I did. Problem solved: freshly cooked crab at home without having to worry about keeping the poor guy, er, respirating.

The classic San Francisco crab dish is cioppino, a brothy, tomato-based seafood stew that closely resembles Mediterranean bouillabaisse.

The San Francisco Seafood Company sells its own frozen cioppino base, and I used a container of this both as an icepack and in the cioppino I made back home.

It was pretty good, and certainly convenient. But I still think cioppino is better made from scratch.

If you’d like to give it a whirl, you can find live crabs at the Asian market Lee Lee, on the northeast corner of Warner and Dobson roads in Chandler. Choose big, healthy, lively ones; two crabs will make cioppino for four.

I’m not sure if the market will clean and quarter your crabs for you, but it’s pretty easy to cook live crabs at home: simply submerge in plenty of boiling water for about seven minutes per pound.

To check for doneness, twist a leg from its body; the flesh should be white and firm. Rinse the crabs under cold running water and, for the purpose of this recipe, remove and retain the legs (cleaning the body is a bit more involved).

Of course, you can also buy precooked crab legs from places like Whole Foods. In any event, whether your legs are raw or cooked, divide them into segments that will be easy to crack at the table.

For the cioppino, warm 1/4 cup olive oil in a large pot over medium heat. Add and sauté one cup each of finely chopped onion, celery and bell pepper. A few minutes later, throw in four finely minced garlic cloves, 1/2 teaspoon dried oregano and 1/2 teaspoon red pepper flakes. (You can also add 1/2 cup of sliced mushrooms, if you’d like.)

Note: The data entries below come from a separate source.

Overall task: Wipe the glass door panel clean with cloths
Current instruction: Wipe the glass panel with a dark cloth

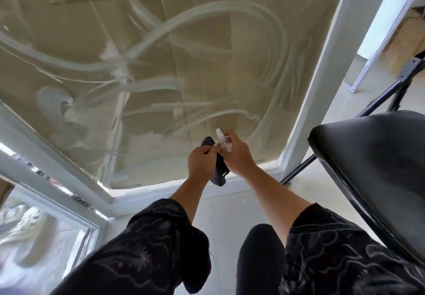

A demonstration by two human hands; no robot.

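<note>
The glass door panel fills the upper view, covered with pale smeared streaks over a tan backing. My left hand grips a dark cloth that hangs down between both hands, close to the panel's lower edge. My right hand holds a small clear spray bottle, its nozzle pointing up and left toward the glass. The fingertips of my left hand touch the bottle near its neck.
A white door frame borders the panel on the right and along the bottom. A black folding chair stands close on the right. A second glass pane lies at lower left. Pale floor lies beneath my knees.
</note>
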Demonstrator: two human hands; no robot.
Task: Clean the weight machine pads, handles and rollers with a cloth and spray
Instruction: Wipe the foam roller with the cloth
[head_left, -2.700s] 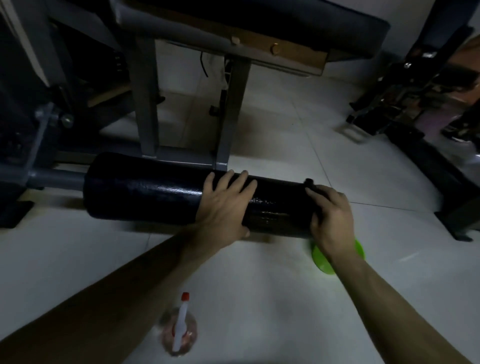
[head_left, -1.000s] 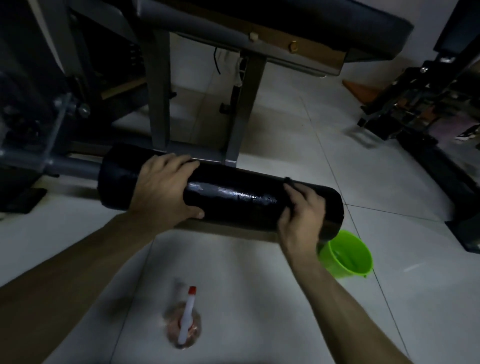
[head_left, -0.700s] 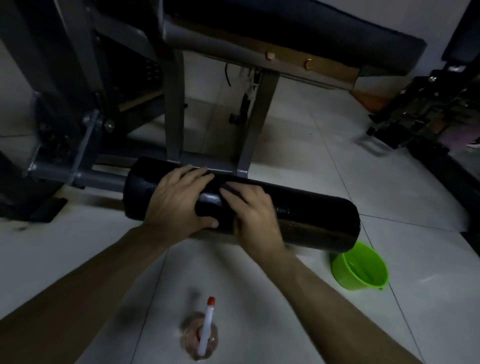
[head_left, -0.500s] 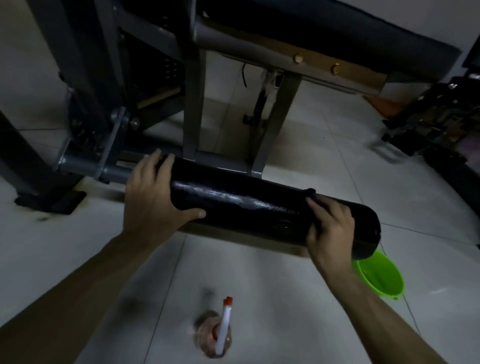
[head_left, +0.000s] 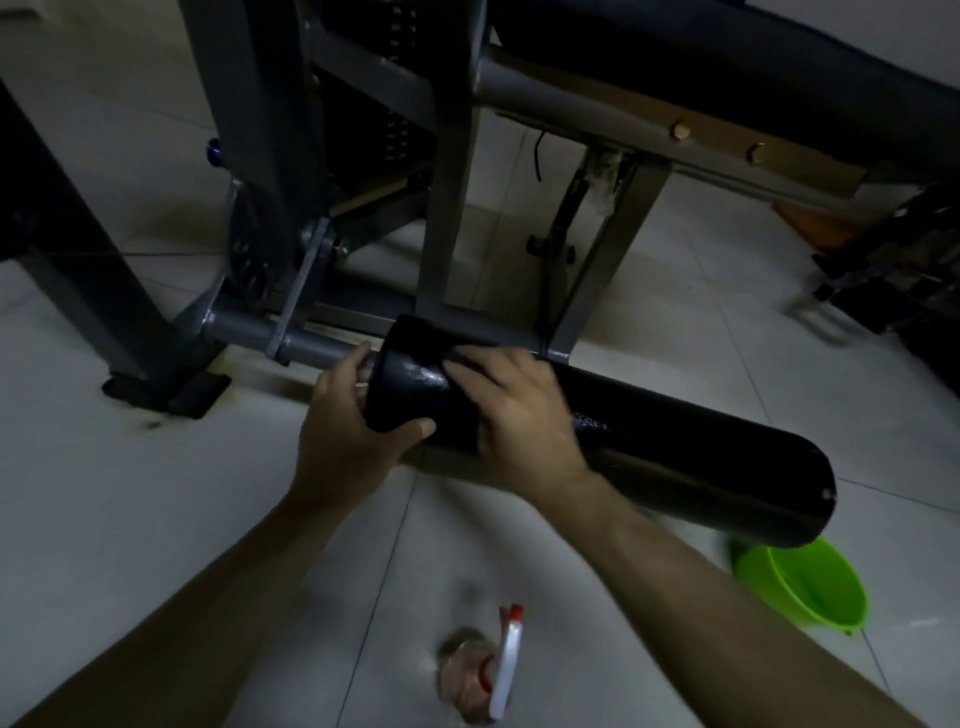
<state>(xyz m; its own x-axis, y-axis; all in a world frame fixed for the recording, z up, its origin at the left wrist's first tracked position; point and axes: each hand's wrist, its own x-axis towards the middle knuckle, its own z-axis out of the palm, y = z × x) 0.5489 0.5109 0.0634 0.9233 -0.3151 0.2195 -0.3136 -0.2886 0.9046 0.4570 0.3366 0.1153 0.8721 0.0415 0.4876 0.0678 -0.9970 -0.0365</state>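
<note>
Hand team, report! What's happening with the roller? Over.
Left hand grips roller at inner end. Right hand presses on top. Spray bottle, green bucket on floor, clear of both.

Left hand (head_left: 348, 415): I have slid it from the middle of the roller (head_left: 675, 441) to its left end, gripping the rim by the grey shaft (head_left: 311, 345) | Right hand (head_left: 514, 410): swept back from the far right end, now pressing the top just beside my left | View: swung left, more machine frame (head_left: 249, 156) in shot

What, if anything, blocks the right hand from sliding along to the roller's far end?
Nothing visible. The roller is bare from the right hand to its right end; the green bucket sits on the floor beneath that end.
</note>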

When the vegetables are soft, add 4 cups of fish stock or water (or three cups of water and one cup of clam juice). Stir in two 14-ounce cans of crushed tomatoes, one cup of red wine and one teaspoon of salt. Simmer for 30 minutes.

Just before you’re ready to serve, stir in one and a half pounds of your choice of seafood: peeled raw shrimp, cubed white fish fillets, clams, mussels, scallops, squid or a mixture of any of the above.

If you bought your crab cleaned and quartered, stir in the uncooked leg segments here, too. If your crab is already cooked, wait until the rest of the seafood is almost done to add it to the pot; it should just have time to heat through.

Serve the cioppino immediately with sourdough bread, and be prepared to get a little messy eating it.

And should you crave cioppino in situ? Well, San Francisco’s just a short flight away.